Nowadays gameplays have become very popular among children, adolescents and even adults in many places in the world. Video games and computer games have always been a success regarding screen time spent everywhere among people from different ages. Recently, mobiles have been used mostly for communication throughout social medias and apps, and games on mobiles haven’t been that successful during the past years, due a small screen size design and lack of attractiveness for entertainment, making people more attracted to gameplays designed for computers and video games.

In the history of digital games, rarely it was possible to associate them to positive contributions for practices of sports and physical activities. Some studies show that electronic games could be potentially important to attract players and contribute for sports and other physical activities based on movements (Baranowski et al., 2008). An idea poorly developed for the massive use of mobiles, but recently very well adopted for video games, as the exergames or active video games.

Finco and Maass (2014) define exergames as a type of video games that include any type of physical exercise in the game routines. On these games, it is possible to include also physical activities involving a capture system of movements of activities such as dance and sports. Exergaming ou exergames practices are the act of use of this type of video games to work out and move the full body to burn out calories. The term exergame has been used in academia as well as in the industry in slightly different ways (Oh & Yang, 2010), but usually it is agreed that these are active video games that combine body movement with gaming skills (Fries, 2011).
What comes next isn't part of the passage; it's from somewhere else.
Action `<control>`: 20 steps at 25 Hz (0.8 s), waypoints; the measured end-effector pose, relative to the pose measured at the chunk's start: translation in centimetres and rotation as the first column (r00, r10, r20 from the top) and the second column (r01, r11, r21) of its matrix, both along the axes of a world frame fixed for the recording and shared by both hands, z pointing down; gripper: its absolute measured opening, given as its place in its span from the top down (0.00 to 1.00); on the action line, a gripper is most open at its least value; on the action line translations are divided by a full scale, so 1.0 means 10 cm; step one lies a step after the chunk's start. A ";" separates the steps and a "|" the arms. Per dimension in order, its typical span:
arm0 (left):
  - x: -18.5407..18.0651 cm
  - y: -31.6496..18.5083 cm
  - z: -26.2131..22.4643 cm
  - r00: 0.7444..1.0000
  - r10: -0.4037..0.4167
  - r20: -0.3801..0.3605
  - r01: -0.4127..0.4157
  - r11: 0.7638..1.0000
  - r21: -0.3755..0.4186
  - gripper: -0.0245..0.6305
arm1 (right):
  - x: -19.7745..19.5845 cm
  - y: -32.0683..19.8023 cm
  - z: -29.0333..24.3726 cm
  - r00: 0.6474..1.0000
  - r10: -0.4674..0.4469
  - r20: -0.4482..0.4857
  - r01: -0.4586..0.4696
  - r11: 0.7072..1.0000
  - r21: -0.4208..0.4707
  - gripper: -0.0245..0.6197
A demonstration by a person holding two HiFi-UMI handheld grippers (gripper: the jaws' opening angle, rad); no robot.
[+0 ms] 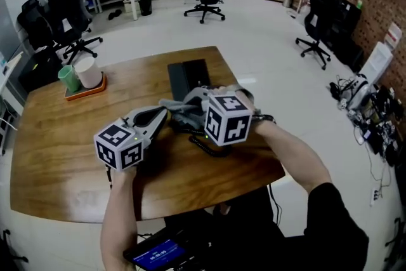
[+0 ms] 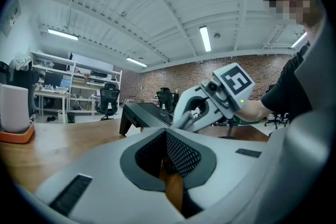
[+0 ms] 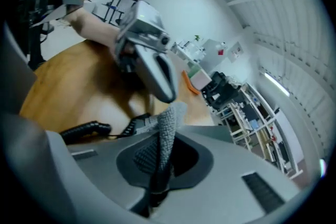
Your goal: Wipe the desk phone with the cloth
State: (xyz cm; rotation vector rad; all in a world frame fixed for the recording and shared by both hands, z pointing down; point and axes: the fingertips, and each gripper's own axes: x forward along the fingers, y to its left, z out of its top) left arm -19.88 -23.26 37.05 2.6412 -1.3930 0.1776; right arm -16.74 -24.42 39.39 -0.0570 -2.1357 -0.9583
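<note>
1. Wooden worktop [image 1: 70, 155], head view. The black desk phone [image 1: 188, 76] stands near its centre, toward the 12 o'clock edge, with its face sloping up on a stand.
2. The phone's coiled cord [image 1: 204, 144] lies on the worktop at about 6 o'clock from the phone, under the two marker cubes.
3. Right tongs [image 3: 163, 140]: closed on a grey knit cloth [image 3: 169, 122]. A fold of the cloth stands up out of the pinch, past the tips.
4. In the head view the cloth [image 1: 183, 106] bunches between the two grippers, just at the phone's 6 o'clock edge. Whether it touches the phone cannot be told.
5. Left tongs [image 2: 166, 132]: pads brought together at the tips, nothing seen between them. Bare wood shows through the gap lower down.
6. The left tongs point at the right gripper's body and the phone, both close ahead at 12 o'clock in the left gripper view.
7. The right gripper view shows part of the phone and the cord low on the worktop, just beyond the cloth, with the left gripper's body above them.
8. At 10 o'clock on the worktop is an orange tray [image 1: 85, 92] holding a green cup [image 1: 68, 78] and a white cup [image 1: 88, 71], well apart from the phone.
</note>
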 end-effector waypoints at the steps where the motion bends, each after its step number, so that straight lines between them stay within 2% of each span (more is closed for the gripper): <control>1: 0.00 0.00 0.00 1.000 0.000 -0.001 0.000 1.000 0.000 0.97 | 0.08 0.13 0.06 0.998 -0.041 -0.044 0.041 0.999 -0.009 0.92; 3: 0.00 0.00 0.00 1.000 0.000 -0.001 0.000 1.000 0.000 0.97 | 0.18 0.23 0.10 0.993 -0.086 -0.084 0.083 0.996 -0.039 0.92; 4: 0.00 0.00 0.01 1.000 0.001 -0.001 -0.001 1.000 0.001 0.97 | 0.17 0.16 0.02 0.996 -0.069 -0.055 0.066 0.997 -0.044 0.92; 6: -0.03 -0.01 0.02 1.000 0.003 -0.002 -0.003 1.000 0.002 0.97 | 0.07 -0.23 -0.27 0.996 0.045 0.083 -0.043 0.999 -0.030 0.92; 8: -0.06 -0.01 0.04 1.000 0.003 -0.003 -0.003 1.000 0.001 0.97 | -0.04 -0.71 -0.59 0.954 0.188 0.235 -0.189 0.982 -0.021 0.92; 10: -0.08 0.00 0.05 1.000 -0.001 -0.007 0.001 1.000 0.000 0.97 | -0.16 -1.10 -0.78 0.905 0.284 0.318 -0.291 0.956 -0.025 0.92; 11: -0.08 0.00 0.05 1.000 -0.002 -0.010 0.002 1.000 0.001 0.97 | -0.21 -1.23 -0.80 0.892 0.309 0.329 -0.320 0.947 -0.024 0.92; 13: -0.07 0.00 0.06 1.000 -0.003 -0.015 0.003 1.000 0.001 0.97 | -0.31 -1.38 -0.74 0.894 0.326 0.309 -0.341 0.940 -0.005 0.92; 18: -0.05 0.01 0.04 1.000 0.002 -0.009 -0.002 1.000 0.003 0.97 | -0.29 -1.30 -0.49 0.930 0.295 0.217 -0.313 0.949 0.050 0.92; 20: -0.05 0.00 0.03 1.000 0.004 -0.004 -0.004 1.000 0.005 0.97 | -0.20 -1.13 -0.41 0.951 0.258 0.171 -0.270 0.962 0.049 0.92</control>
Intensity measure in the practice will vary, depending on the game, as well as the caloric expenditure during the interaction, due the time and quantity of movements done during the session. Some of the most popular exergames are Wii Fit, Dance Dance Revolution and EA Sports Active.

Mainly, games offered for mobiles were designed for fun and short time, not involving many tasks and skills as the exergames that involve balance, jumps, kicks or punches. Mobile games have been considered “sedentary games” for not allowing people to move and interact that much with other people. Since July 2016, a location-based augmented reality game named Pokémon GO came with a different proposal: making people walking, running or cycling through different urban places, encouraging users to be more active and interacting with other users. In the game, players use a mobile device to locate, capture, battle and train virtual creatures that appear on the screen as if they were in the same real-world location as the player.

Csikszentmihalyi (1990) states that the idea of attractiveness in a game is dependent on how the player's skill is combined with the challenges and the narrative of the game and also supported by the flow theory, also called the psychology of optimal experience. During the flow experience, our level of focus maximizes our performance and sense of pleasure.

In the last few years researchers started to investigate how such games could contribute to the practice of physical activities and exercises, to the training of users to participate in a vast range of sports and other movement based activities (Hayes & Silberman, 2007).

Schoepe et al. (2016) state that health and fitness applications (apps) have gained popularity in interventions to improve diet, physical activity and sedentary behaviors but their efficacy is unclear, particularly for different lifestyle behaviors, as well as for specific population groups including children and adults.

Wong (2017) concludes that players who used to be sedentary benefited from playing Pokémon GO, as the game can be used as a starting point for sedentary people to begin an active lifestyle, where they can move out from their couches. The impact of Pokémon GO on physical activity can provide insights to public health workers in using novel strategies in health promotion.